Isidor ist unser untotes Event-Maskottchen! Vor seinem Ableben war er ein nerdiger kleiner Punkrockfan, der als Kameramann für zweifelhafte Filmperlen sein Lebensunterhalt verdiente. Jetzt, nach seinem Tod, greift er uns ordentlich unter die Arme und stellt euch jedes Jahr ein schaurigschönes Kinoprogramm zusammen. Aber lasst Isidor doch einfach selbst seine Geschichte erzählen!
Meine Geschichte
Mein Name ist Isidor Margarete Klotzkowsky. Ja, ich weiß, das ist ein echt schräger Name. Den habe ich mir natürlich nicht selbst ausgesucht. Diesen liebreizenden Doppelnamen verdanke ich meiner heißgeliebten Großmutter. Da kann man einfach nichts machen. Meine Freunde nennen mich einfach nur „Isi“. Und meine Feinde? Die nennen mich „Mäggie“. Ehrlich gesagt, heiße ich für die meisten Menschen „Mäggie“. Daher fände ich es echt super, wenn du mich „Isi“ nennst.

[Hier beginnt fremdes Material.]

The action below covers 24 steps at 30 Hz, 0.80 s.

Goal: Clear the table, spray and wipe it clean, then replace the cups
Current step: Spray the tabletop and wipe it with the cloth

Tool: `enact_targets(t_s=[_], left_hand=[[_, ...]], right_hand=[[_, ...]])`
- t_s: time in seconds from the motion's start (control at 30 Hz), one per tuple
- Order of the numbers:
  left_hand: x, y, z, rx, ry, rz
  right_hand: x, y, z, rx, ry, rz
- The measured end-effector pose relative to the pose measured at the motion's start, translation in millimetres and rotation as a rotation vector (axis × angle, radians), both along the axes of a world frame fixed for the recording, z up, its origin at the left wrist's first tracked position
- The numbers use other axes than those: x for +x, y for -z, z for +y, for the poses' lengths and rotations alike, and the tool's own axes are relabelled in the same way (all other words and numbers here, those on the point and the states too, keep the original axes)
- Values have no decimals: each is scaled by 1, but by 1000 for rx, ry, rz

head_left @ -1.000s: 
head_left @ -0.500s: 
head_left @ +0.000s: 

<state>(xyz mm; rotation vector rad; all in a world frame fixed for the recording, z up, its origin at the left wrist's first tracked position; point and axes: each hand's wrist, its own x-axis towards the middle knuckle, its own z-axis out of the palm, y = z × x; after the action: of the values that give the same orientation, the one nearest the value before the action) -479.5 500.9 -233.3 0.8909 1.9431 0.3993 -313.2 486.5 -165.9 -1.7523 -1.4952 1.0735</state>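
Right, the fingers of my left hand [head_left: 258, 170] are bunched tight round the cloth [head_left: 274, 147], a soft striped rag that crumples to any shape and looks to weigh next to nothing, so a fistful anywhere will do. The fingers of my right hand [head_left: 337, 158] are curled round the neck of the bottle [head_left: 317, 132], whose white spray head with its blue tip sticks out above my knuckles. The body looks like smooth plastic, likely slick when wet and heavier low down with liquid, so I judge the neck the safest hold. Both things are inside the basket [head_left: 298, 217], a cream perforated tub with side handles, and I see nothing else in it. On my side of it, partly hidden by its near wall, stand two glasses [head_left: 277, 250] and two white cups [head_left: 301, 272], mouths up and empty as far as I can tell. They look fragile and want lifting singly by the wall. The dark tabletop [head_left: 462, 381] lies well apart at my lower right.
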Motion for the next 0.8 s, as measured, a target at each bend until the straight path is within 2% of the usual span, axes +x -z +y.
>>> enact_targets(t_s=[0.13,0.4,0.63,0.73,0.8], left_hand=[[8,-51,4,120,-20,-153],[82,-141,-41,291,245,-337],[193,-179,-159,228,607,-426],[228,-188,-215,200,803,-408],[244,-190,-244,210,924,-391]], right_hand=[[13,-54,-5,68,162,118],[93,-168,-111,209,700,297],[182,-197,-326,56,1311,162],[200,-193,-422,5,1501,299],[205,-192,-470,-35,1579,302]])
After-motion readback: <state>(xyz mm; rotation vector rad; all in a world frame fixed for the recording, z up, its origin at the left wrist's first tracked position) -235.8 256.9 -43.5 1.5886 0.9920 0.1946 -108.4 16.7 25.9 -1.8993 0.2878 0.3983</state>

Aber genug davon. Ihr fragt euch sicherlich, ob es nichts Spannenderes über Isidor zu berichten gibt? Eigentlich nicht. Ich wohne in Haunted City, bin Mitte 20, unsportlich, Punkrock-Fan, Filmnerd und hauptberuflich Kameramann. Ich würde jetzt gerne erzählen, dass ich bei millionenschweren Hollywood-Blockbustern oder wenigstens bei großen deutschen Produktionen hinter der Kamera stehe. Doch leider hat es nur für schlechte B-Movies und noch schlechtere Softpornos gereicht. Mit Perlen, wie The Sperminator, Robocock oder Stoß langsam I-III im Lebenslauf, werde ich wohl auch auf absehbare Zeit in Hollywood keinen Fuß auf den Boden bekommen. Aber genug gejammert. Das alles ist sowieso komplett egal, denn ich bin tot.

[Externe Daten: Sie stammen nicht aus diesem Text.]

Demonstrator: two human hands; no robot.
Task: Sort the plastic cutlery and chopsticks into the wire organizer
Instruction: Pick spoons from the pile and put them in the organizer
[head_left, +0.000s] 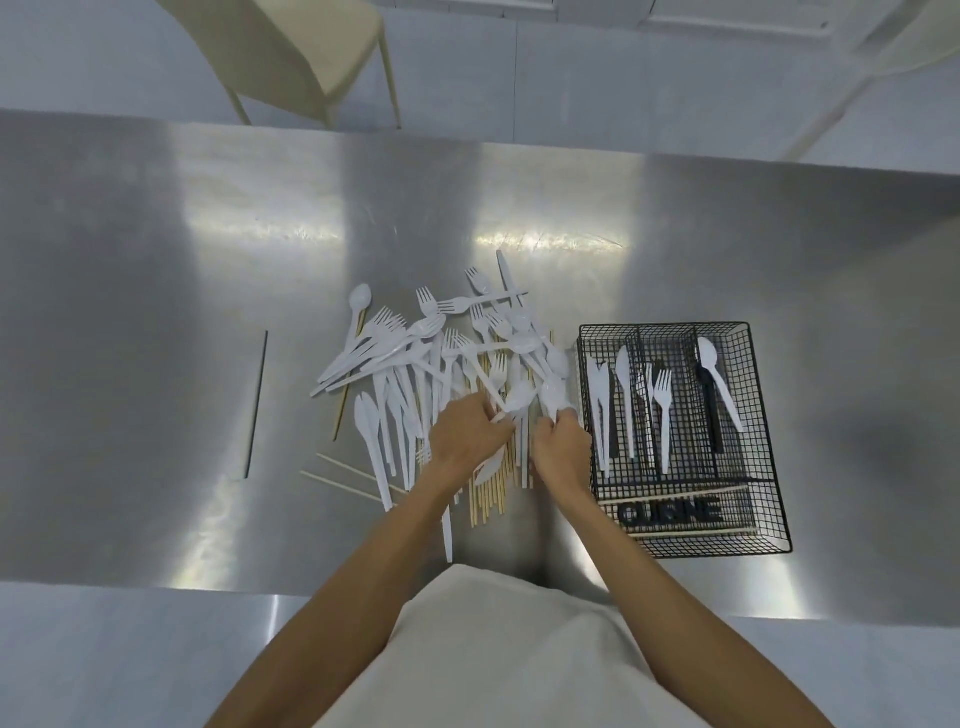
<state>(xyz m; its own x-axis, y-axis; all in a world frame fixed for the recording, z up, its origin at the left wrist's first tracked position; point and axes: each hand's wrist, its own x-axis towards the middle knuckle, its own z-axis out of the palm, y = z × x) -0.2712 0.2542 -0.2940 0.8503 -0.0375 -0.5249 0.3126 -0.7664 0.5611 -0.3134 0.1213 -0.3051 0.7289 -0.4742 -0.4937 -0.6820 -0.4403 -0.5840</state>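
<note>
Both hands meet at the 4 o'clock corner of the heap of white plastic cutlery (415, 364), just left of the wire organizer (769, 415). The right hand (563, 449) lies back-up. Its fingertips are bunched together at its own 12 o'clock and pinch the handle of the right-hand spoon (551, 392), whose bowl points away toward 12. The left hand (467, 436) is also back-up, its fingers curled toward 2 o'clock. The left-hand spoon (519, 397) lies right at those fingertips, but blur hides whether they clamp it or merely touch it. The two spoons sit just beside each other, between the hands and the heap.

Both bare forearms come up from 6 o'clock, either side of a pale garment (498, 649), and converge. The left one slants toward 1 o'clock and the right toward 11.

Wooden chopsticks (493, 488) lie under the heap, poking out toward 6 below the left wrist.

In the organizer, knives (602, 410) fill the 9 o'clock slot and forks (663, 415) the middle. A white spoon (719, 384) crosses a black utensil (710, 410) at 3. More chopsticks (717, 491) lie crosswise in the 6 o'clock compartment.

All of this rests on a steel table (156, 312).
</note>
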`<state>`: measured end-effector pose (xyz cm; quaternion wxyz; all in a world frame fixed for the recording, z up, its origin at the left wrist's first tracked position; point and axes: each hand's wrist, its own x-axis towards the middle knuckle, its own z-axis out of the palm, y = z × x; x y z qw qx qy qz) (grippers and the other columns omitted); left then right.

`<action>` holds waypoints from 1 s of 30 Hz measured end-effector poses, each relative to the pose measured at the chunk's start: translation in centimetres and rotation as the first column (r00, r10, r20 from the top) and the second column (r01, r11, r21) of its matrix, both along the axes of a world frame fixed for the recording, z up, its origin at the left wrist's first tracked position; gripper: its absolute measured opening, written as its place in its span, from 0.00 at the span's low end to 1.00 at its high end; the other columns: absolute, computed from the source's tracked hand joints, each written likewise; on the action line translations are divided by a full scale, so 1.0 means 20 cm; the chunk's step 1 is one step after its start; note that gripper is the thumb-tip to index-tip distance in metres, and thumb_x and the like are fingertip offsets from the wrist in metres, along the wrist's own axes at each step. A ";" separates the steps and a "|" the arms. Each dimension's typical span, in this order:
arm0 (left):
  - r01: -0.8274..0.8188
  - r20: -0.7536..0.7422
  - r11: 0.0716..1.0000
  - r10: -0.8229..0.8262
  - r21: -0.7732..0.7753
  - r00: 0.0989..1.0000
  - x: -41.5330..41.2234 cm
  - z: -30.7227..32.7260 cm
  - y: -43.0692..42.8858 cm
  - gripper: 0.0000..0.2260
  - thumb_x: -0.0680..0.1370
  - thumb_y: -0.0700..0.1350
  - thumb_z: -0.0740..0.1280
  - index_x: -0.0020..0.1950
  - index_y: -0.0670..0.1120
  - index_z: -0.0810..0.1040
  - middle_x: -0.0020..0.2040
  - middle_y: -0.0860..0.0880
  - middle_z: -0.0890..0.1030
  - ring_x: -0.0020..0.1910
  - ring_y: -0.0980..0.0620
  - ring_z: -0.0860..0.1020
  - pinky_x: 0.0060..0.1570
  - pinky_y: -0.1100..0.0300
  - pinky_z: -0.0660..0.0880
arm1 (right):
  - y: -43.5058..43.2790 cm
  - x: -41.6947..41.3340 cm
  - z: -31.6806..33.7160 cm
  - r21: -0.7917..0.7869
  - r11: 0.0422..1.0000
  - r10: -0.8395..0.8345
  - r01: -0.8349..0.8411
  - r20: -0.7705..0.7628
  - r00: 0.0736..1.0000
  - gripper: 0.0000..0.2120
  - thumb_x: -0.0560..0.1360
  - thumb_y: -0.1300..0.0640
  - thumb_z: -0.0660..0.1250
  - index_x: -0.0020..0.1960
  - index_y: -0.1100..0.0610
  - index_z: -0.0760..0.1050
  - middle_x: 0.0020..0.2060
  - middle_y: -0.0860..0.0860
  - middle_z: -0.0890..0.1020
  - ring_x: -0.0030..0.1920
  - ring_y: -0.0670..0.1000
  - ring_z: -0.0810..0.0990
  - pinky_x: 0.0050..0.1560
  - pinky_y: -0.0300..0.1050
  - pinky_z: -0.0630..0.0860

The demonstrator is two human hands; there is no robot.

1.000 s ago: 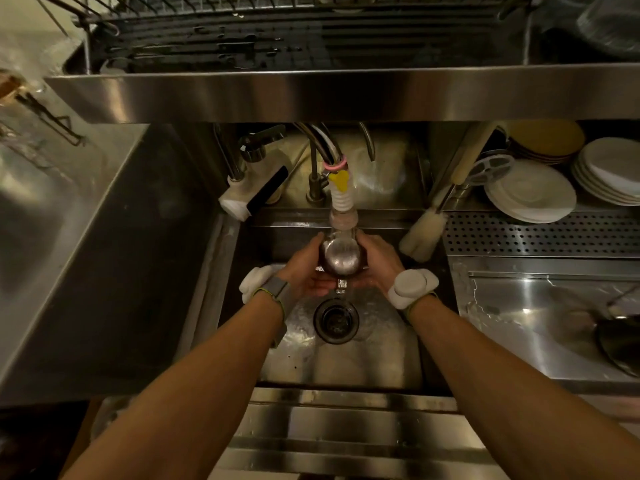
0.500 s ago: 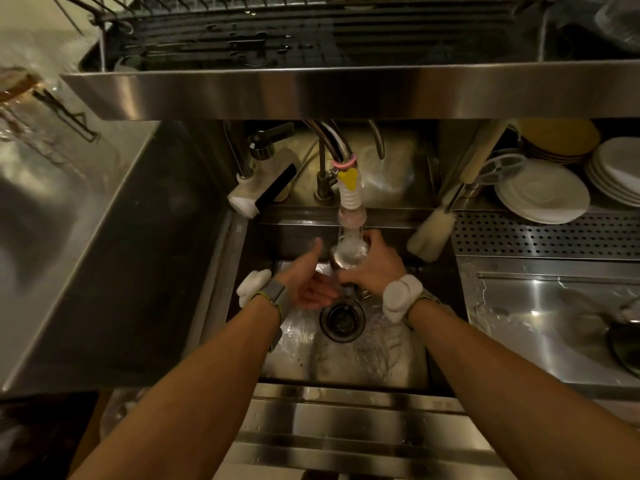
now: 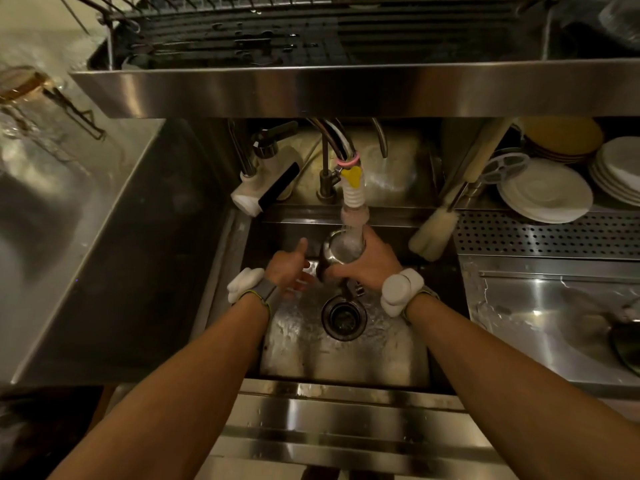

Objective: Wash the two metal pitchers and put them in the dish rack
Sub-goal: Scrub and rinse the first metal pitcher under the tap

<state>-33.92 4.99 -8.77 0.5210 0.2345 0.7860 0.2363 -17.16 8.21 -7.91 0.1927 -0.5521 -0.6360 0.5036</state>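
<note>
The rack [image 3: 311,32] spans the frame at 12 o'clock, above the sink [image 3: 346,362] at the centre, with plates [image 3: 545,194] stacked out at 2 o'clock. I have my right hand [image 3: 372,268] wrapped round a pitcher [image 3: 341,252], which sits mouth-up over the sink just above the centre of the frame, right under the tap [image 3: 352,192] with water running into it. My left hand [image 3: 287,271] is at the pitcher's 9 o'clock, fingers loose, thumb raised and holding nothing; I cannot tell whether its fingertips touch the metal. The drain [image 3: 343,317] lies at the pitcher's 6 o'clock. I read this as the rinse of one pitcher; I cannot pick out the second. Next I'd tip the water out over the drain, then lift the pitcher clear of the tap and up to the rack at 12 o'clock, keeping a firm hold since the metal looks wet and slippery
</note>
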 end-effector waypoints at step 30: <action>-0.068 0.419 0.989 0.007 0.131 0.908 0.10 0.05 0.03 0.25 0.73 0.66 0.61 0.61 0.50 0.77 0.51 0.46 0.82 0.46 0.46 0.81 0.48 0.49 0.78 | 0.07 0.02 0.00 -0.468 0.842 -0.425 0.267 -0.272 0.863 0.26 0.69 0.39 0.67 0.56 0.58 0.77 0.49 0.60 0.83 0.45 0.61 0.84 0.33 0.51 0.80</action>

Damit wäre meine Lebensgeschichte eigentlich auch schon zu Ende erzählt. Das ist sie auch, denn ich bin ja schließlich tot. Eine Tatsache, die die meisten Betroffenen sicherlich todtraurig stimmen würde, wenn sie nicht schon tot wären. Mich hingegen lässt das Ganze kalt. Ihr versteht? Lässt mich kalt? Kalt wie eine Leiche?
Okay, genug der schlechten Witze. Ich, Isidor Margarete Klotzkowsky, bin also am 23.04.2022 offiziell gestorben. Wie es dazu kam und warum ich nicht metertief unter der Erde liege, das erfahrt ihr jetzt.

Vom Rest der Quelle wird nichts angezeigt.